**Action item**
All pictures are to be omitted while the lines starting at the line with "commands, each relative" and ending at the line with "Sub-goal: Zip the" in the material below are retyped exactly, both ends included.

**Information supplied**
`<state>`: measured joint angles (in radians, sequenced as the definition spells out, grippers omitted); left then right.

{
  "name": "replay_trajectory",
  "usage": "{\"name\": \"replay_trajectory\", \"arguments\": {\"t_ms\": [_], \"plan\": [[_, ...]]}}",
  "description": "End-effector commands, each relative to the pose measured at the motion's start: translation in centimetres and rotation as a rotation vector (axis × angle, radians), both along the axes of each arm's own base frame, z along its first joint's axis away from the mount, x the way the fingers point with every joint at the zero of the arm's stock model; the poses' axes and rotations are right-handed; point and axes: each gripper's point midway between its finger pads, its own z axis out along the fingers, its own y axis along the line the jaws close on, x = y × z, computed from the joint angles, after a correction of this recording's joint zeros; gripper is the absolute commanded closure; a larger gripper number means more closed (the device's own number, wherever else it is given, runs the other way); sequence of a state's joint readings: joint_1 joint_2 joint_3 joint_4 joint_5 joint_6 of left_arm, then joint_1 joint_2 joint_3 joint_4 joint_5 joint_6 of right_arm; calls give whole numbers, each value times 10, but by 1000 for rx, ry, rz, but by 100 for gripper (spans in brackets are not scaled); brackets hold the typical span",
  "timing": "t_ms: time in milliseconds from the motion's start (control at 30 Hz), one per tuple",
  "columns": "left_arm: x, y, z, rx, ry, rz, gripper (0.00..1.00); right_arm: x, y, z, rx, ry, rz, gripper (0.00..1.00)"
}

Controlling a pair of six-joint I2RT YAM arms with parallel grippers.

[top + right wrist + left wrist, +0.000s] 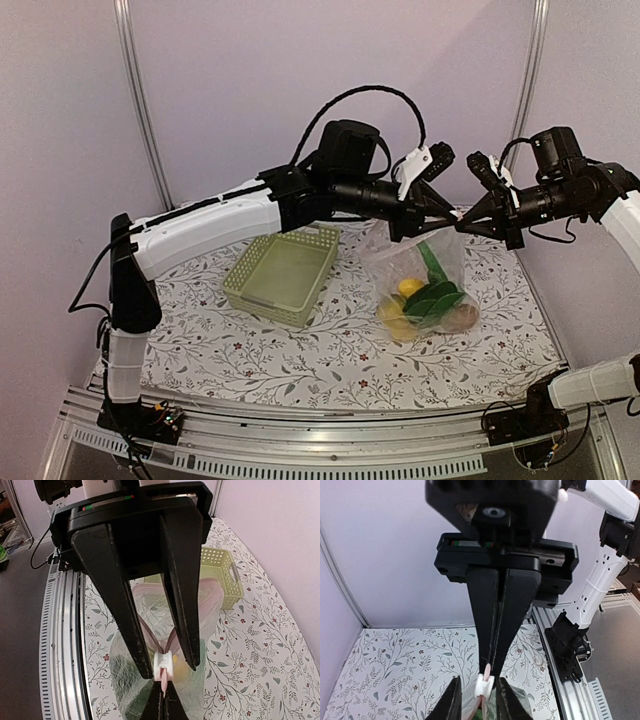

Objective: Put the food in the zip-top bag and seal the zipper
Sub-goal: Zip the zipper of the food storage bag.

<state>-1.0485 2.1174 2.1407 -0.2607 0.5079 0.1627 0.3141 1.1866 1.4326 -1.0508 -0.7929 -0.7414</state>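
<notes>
Left wrist view: left gripper [490,661] clamps zipper [487,670] end.
Right gripper [168,671]: jaws apart, straddling white slider [165,662].
Food [432,298]: inside zip-top bag [385,262].

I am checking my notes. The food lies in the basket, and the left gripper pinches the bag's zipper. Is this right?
Not quite. The food lies in the bag, not the basket, which is empty, as the top view shows. The left gripper does pinch the zipper.
</notes>
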Motion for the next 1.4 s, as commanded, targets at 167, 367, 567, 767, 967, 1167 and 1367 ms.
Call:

**Answer space**
  "description": "End-effector commands, each relative to the pose measured at the motion's start: translation in centimetres and rotation as a rotation vector (axis × angle, radians), both along the axes of each arm's own base frame, z along its first joint's axis away from the mount, x the way the fingers point with every joint at the zero of the arm's stock model; the poses' axes and rotations are right-handed; point and axes: each gripper's point midway between its finger pads, its own z axis out along the fingers, its own y axis along the line the jaws close on, x = y × z, computed from the joint angles, after a correction of this recording's joint zeros; gripper is the absolute commanded closure; a larger gripper number means more closed (the device's own number, wherever else it is given, runs the other way); sequence of a state's joint readings: joint_1 joint_2 joint_3 joint_4 joint_5 joint_6 of left_arm, then joint_1 joint_2 joint_3 joint_4 joint_5 joint_6 of right_arm; calls give whole numbers, each value times 10, but by 1000 for rx, ry, rz, but by 100 for gripper (spans in brackets are not scaled); brackets hold the typical span",
  "timing": "t_ms: time in milliseconds from the motion's start (control at 30 Hz), one per tuple",
  "columns": "left_arm: x, y, z, rx, ry, rz, gripper (0.00..1.00); right_arm: x, y, z, rx, ry, rz, gripper (0.00..1.00)"
}

Controlling a pair of six-joint I2RT YAM arms with parallel grippers.

[top + right wrist + left wrist, +0.000s] 

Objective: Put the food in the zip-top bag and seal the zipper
Sub-goal: Zip the zipper of the food storage bag.

What appears above is the full answer.